There is a git repository of the FreeBSD src, at https://cgit.freebsd.org/src/
Some time in the past that server had failed. Anybody can replicate the FreeBSD repo and setup a Webserver with cgit, and since I already had a cgit running, I did so.
So far, so good. Then I found lots of robots collecting that data, and since the repos are quite a lot of files, that became annoying - in addition to being completely pointless as the data is nothing new or of value, but just a mirror-copy.
So I placed a proper robots.txt file there, to protect them and me from wasting unnecessary traffic - and amazon and a few others did in fact respect that.
But others did not. And this is new to me: the Internet can only function per mutual agreements; deliberately to disregard the requests of the peer is something that was not seen earlier on the net.
I found the respective adresses all belonging to "compute.hwclouds-dns.com", and also a bunch of non-resolvable IPs that do belong to something called "huaweicloud" aka Xinnet, with responsible's e-mails at huawei.com. Apparently this is a very unpleasant and disrespectful member of the Internet community.
So I blocked these address ranges, and things were good, for a while.
Then the robot-scans did reappear, this time originating from "crawl.bytedance.com" and a whole bunch of IPs from Alibaba cloud - some more very unpleasant and disrespectful people who should not be suffered on the net.
I blocked these also.

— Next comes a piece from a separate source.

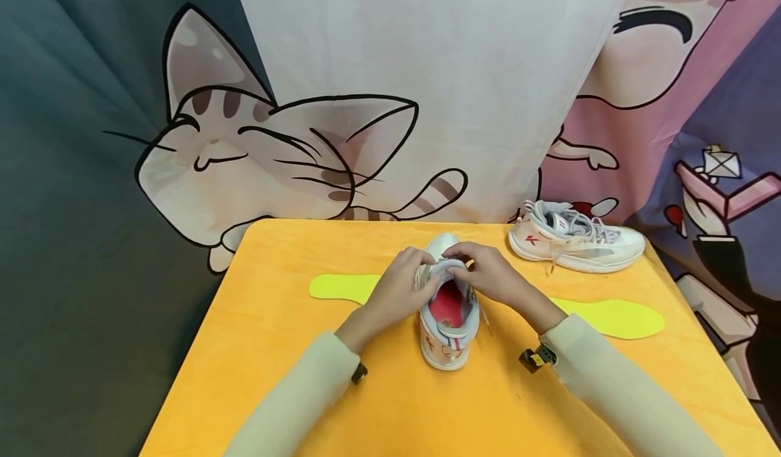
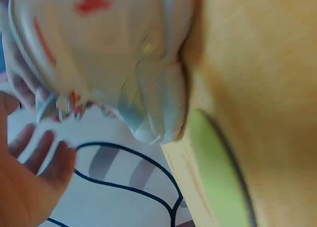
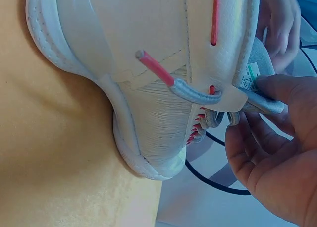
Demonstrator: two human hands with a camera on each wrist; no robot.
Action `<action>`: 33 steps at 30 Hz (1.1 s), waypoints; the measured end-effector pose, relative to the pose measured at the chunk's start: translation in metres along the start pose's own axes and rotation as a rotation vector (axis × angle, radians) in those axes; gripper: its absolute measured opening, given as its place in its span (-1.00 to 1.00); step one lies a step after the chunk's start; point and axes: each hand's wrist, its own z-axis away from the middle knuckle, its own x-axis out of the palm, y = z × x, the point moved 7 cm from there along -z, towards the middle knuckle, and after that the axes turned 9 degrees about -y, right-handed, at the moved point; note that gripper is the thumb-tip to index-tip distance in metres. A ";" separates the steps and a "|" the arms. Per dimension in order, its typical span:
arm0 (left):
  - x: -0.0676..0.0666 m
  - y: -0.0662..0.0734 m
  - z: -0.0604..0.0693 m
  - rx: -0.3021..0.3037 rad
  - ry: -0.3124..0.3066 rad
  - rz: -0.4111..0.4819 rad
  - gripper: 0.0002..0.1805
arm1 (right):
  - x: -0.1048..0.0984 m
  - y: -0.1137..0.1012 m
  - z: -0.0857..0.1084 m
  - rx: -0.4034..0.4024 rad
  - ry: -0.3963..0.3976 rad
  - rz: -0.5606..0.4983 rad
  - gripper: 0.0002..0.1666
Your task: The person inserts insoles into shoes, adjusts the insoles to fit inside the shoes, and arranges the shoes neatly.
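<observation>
A white sneaker (image 1: pixel 444 354) with red marks stands upright on the table, heel toward me, its red interior (image 1: pixel 448 304) showing. My left hand (image 1: pixel 399 287) is at the left of its opening, thumb and forefinger at the tongue's edge. In the left wrist view, that hand's other fingers (image 2: pixel 55 160) are loosely bent and off the shoe. From the right, my right hand (image 1: pixel 491 272) pinches the grey tongue (image 3: pixel 255 63), thumb by its label and fingers below near the laces. A red-and-grey lace end (image 3: pixel 171 83) hangs at the side.
Another white sneaker (image 1: pixel 579 239) sits at the table's back right. One yellow-green insole (image 1: pixel 342 287) lies left of the held shoe, and a second insole (image 1: pixel 616 317) lies right, partly behind my right forearm. A cartoon-printed curtain (image 1: pixel 488 104) hangs behind the yellow table (image 1: pixel 268 348).
</observation>
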 end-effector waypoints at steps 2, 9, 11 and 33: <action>-0.002 0.012 0.016 0.133 0.084 -0.088 -0.73 | 0.000 -0.002 0.001 -0.023 0.004 0.017 -0.71; 0.012 0.045 0.058 0.511 0.150 -0.324 -0.77 | 0.000 -0.007 0.002 -0.076 0.007 0.047 -0.74; 0.017 0.047 0.063 0.543 0.122 -0.341 -0.74 | 0.000 -0.007 0.003 -0.078 0.003 0.058 -0.75; 0.051 0.046 0.056 0.388 -0.222 -0.467 -0.78 | -0.007 -0.011 -0.012 -0.129 0.023 0.251 -0.93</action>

But this time it did not take long. And now the picture is really bizarre: yesterday all of a sudden did lots of scans appear, while the originating addresses look like this:
There is an incredible lot of them, and they look like they were private user addresses, distributed all over south america. But this cannot be what it seems - this is some organized scanning, only /disguised/ as private users.
This is a different kind of quality now: not just somebody who has a web scanning bot, and decides to not respect the robots.txt file basically because they are antisocial assholes, but rather somebody who goes to quite some lengths of organization (and investment!) in order to /deliberately/ behave unpleasant.
And the question arises: what do they want to achieve? What is the value to gain from collecting a redundant copy of the FreeBSD-src which could much easier be obtained per git cloning?
Some time in the past that server had failed. Anybody can replicate the FreeBSD repo and setup a Webserver with cgit, and since I already had a cgit running, I did so.
So far, so good. Then I found lots of robots collecting that data, and since the repos are quite a lot of files, that became annoying - in addition to being completely pointless as the data is nothing new or of value, but just a mirror-copy.
So I placed a proper robots.txt file there, to protect them and me from wasting unnecessary traffic - and amazon and a few others did in fact respect that.
But others did not. And this is new to me: the Internet can only function per mutual agreements; deliberately to disregard the requests of the peer is something that was not seen earlier on the net.
I found the respective adresses all belonging to "compute.hwclouds-dns.com", and also a bunch of non-resolvable IPs that do belong to something called "huaweicloud" aka Xinnet, with responsible's e-mails at huawei.com. Apparently this is a very unpleasant and disrespectful member of the Internet community.
So I blocked these address ranges, and things were good, for a while.
Then the robot-scans did reappear, this time originating from "crawl.bytedance.com" and a whole bunch of IPs from Alibaba cloud - some more very unpleasant and disrespectful people who should not be suffered on the net.
I blocked these also. But this time it did not take long. And now the picture is really bizarre: yesterday all of a sudden did lots of scans appear, while the originating addresses look like this:
Code:
host-181-199-63-48.ecua.net.ec
gmt-237-037.gamatelecomnet.com.br
pc-231-116-101-190.cm.vtr.net
bbb4aaae.virtua.com.br
139.13.196.181.static.anycast.cnt-grms.ec
152-248-41-138.user.vivozap.com.br
ip-179.108.50.220.redeatel.com.br
177.18.235.127.static.host.gvt.net.br
host190.5.33.175.dynamic.pacificored.cl
ip-189.126.44.83.jrtelecom.com.br
138-117-208-204.viamartelecom.com.br
170-238-198-165.static.sumicity.net.br
186-249-197-110.unifique.netnow
189-201-234-177.gigasat.net.br
There is an incredible lot of them, and they look like they were private user addresses, distributed all over south america. But this cannot be what it seems - this is some organized scanning, only /disguised/ as private users.
This is a different kind of quality now: not just somebody who has a web scanning bot, and decides to not respect the robots.txt file basically because they are antisocial assholes, but rather somebody who goes to quite some lengths of organization (and investment!) in order to /deliberately/ behave unpleasant.
And the question arises: what do they want to achieve? What is the value to gain from collecting a redundant copy of the FreeBSD-src which could much easier be obtained per git cloning?